首輪3

テツヤがその人々と屋敷から追い出して、姿が見えなくなった後、たまらず征十郎は飛び出した。「兄さん!」と大きな声で声をかければ、テツヤは驚いた様子もなく振り返ってじっと征十郎を見つめた。
何を考えているのかわからないみなものような薄い水色の瞳に、征十郎はぐっと息をつめた。

「……養子縁組の、次は…それですか…………」
はは、と乾いた笑いをもらした征十郎に、テツヤは肩を竦めた。
「隠していたわけではありません。ただ、あまり言いふらすのもああやって厄介な方々が家に訪ねてくるのが好ましくないからです」
「……兄さんは、どうするんですか?」

征十郎はじんわりと目頭が熱くなるのを感じた。けれど、どうしてもテツヤの前では涙を見せたくなくて、頬に滑り落ちそうになる涙を溜めて、落ちないようにと堪えた。

「僕に家督を譲って、それで、どうするんですか? …兄さんは、もう黒子の家から離れるということですか……?」
「……最終的にはそうなります。僕が黒子の家に関わるときは、葬式の時くらいになるでしょう…」

君とも、会うことはありません。
その言葉に、征十郎は涙が頬に伝うのがわかった。酷いと思った。養子縁組を組ますだけではなく、家を捨ててその全てを自分に委ね、二度と会わないなどと言うのだ。
自分はこんなにも離れたくないと確かに思っているのに、何度もそれを打ち砕くような言葉を投げつける。

階段をゆっくりと踏みしめるように下りて、征十郎はテツヤの前に立ち塞がった。
涙をその白い頬に流す征十郎に、テツヤはわずかに躊躇する様子を見せた。

「せい、」言葉を言い切る前に、テツヤは征十郎から抱きしめられた。
ぎゅっと自分よりも大きくなった腕が背中にまわって、その存在を確かめるように抱きしめられる。濡れた頬が、テツヤの頬を掠める。

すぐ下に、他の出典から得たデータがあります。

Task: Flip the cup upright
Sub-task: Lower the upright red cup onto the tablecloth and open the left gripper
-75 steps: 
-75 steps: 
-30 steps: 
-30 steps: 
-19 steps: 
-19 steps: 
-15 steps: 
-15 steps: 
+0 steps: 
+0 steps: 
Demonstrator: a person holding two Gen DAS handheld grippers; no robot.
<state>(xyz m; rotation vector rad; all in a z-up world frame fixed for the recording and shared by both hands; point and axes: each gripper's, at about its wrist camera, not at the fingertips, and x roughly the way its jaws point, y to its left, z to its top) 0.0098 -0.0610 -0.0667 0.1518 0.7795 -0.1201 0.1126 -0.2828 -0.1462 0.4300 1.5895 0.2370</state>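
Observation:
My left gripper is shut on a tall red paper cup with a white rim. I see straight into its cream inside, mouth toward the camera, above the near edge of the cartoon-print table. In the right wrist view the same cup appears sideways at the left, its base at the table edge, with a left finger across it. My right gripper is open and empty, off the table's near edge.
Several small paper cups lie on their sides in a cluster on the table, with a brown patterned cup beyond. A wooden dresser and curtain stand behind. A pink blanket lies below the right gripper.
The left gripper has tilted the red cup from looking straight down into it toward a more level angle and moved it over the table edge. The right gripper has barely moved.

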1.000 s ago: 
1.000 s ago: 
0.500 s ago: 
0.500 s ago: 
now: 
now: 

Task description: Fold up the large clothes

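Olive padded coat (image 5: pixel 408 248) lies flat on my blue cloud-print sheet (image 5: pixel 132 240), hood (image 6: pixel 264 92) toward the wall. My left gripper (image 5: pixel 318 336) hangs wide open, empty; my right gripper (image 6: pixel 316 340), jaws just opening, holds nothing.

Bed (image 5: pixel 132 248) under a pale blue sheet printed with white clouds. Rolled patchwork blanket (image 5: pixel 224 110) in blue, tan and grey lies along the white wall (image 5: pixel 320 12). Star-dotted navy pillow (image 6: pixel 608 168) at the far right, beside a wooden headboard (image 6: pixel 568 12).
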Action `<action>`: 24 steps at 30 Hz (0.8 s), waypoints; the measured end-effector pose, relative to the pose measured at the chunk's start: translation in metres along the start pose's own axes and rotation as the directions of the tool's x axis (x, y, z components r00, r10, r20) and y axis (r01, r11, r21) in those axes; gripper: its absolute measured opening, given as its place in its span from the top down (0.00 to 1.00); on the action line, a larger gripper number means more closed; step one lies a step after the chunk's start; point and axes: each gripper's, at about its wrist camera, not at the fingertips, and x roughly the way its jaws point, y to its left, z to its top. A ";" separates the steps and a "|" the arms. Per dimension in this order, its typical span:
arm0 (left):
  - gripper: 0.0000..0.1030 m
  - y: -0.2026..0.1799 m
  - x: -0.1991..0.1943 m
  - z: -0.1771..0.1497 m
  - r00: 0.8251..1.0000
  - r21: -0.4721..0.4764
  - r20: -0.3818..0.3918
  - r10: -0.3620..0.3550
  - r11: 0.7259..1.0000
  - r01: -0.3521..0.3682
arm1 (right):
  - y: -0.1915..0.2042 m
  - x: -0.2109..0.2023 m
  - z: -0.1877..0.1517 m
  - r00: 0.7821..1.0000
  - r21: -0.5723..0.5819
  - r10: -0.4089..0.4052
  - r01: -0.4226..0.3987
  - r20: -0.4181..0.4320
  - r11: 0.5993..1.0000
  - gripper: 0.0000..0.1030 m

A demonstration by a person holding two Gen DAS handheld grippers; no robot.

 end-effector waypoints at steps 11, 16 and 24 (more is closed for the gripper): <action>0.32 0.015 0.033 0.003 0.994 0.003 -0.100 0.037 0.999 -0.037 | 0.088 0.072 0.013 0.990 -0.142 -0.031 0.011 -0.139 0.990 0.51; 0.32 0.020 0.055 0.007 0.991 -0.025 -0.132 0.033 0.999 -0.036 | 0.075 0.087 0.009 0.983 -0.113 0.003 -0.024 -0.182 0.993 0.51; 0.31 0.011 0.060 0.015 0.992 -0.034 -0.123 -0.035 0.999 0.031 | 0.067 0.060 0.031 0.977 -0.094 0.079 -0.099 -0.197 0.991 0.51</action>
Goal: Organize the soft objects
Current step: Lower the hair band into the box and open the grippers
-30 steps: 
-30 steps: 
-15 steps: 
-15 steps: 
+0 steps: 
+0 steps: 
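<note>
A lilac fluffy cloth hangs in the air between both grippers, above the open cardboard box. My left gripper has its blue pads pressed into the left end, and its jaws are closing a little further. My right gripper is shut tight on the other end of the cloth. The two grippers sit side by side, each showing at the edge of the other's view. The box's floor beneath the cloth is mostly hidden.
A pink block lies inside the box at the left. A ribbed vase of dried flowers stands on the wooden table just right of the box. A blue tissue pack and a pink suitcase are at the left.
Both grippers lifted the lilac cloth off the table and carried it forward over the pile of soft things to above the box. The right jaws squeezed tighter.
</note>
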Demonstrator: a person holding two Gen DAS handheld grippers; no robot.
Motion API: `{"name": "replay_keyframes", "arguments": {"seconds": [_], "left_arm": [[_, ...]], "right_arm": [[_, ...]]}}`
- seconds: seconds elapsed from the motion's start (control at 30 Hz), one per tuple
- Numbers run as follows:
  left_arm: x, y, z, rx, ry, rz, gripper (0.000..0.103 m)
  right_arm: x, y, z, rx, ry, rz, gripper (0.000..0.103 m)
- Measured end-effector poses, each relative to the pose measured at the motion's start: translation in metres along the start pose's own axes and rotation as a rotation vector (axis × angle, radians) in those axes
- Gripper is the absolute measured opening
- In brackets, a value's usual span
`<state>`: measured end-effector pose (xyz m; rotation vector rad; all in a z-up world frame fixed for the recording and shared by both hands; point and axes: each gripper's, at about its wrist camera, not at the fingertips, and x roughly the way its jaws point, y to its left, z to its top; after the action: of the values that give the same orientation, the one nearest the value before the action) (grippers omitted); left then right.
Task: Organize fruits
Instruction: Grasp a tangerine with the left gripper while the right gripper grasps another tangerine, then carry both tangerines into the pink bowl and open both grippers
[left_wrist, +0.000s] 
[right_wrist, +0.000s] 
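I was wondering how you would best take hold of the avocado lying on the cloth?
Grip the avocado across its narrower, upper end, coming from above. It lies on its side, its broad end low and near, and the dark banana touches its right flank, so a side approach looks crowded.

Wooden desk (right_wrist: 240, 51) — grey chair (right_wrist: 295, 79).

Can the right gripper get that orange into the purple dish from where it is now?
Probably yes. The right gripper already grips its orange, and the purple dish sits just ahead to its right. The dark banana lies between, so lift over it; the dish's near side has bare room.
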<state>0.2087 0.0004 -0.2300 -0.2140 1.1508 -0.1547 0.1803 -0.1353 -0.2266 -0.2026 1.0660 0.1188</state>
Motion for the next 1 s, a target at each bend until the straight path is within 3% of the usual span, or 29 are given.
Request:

「お願いです……兄さん…。どうか、俺のそばにいて下さい。あなたと離れて暮らして
……ましてや二度と会わないだなんて信じられない。耐えられない!」
「征十郎くん…」
テツヤの困ったような、慌てたような声がする。
「義理でも、兄弟でも、どっちでも良かったんだ…。好きだった…ずっと昔から……」

抵抗しようとした腕を取られて、テツヤは口を塞がれた。
薄い冷たい唇が、テツヤの唇を塞いで優しく啄む。征十郎の泣き顔を、テツヤは目を見張って見つめていた。
そして、その赤い唇がゆっくりと自分から離れているのを見ていた。

茫然として、テツヤは呟いた。

「……君は、大馬鹿者です」
征十郎がその言葉にテツヤを見ると、テツヤは悲しそうに笑っていた。その表情が昔のテツヤの表情に酷似していて、征十郎は酷く錯覚した。

「君は全てを持ってる人なのに…僕みたいな出来損ないを繋ぎ止めて良いことなんて何もないのに……愚かしいという他ない」
テツヤは宙に放り出されている征十郎の手を握り、懐かしそうに目を細めた。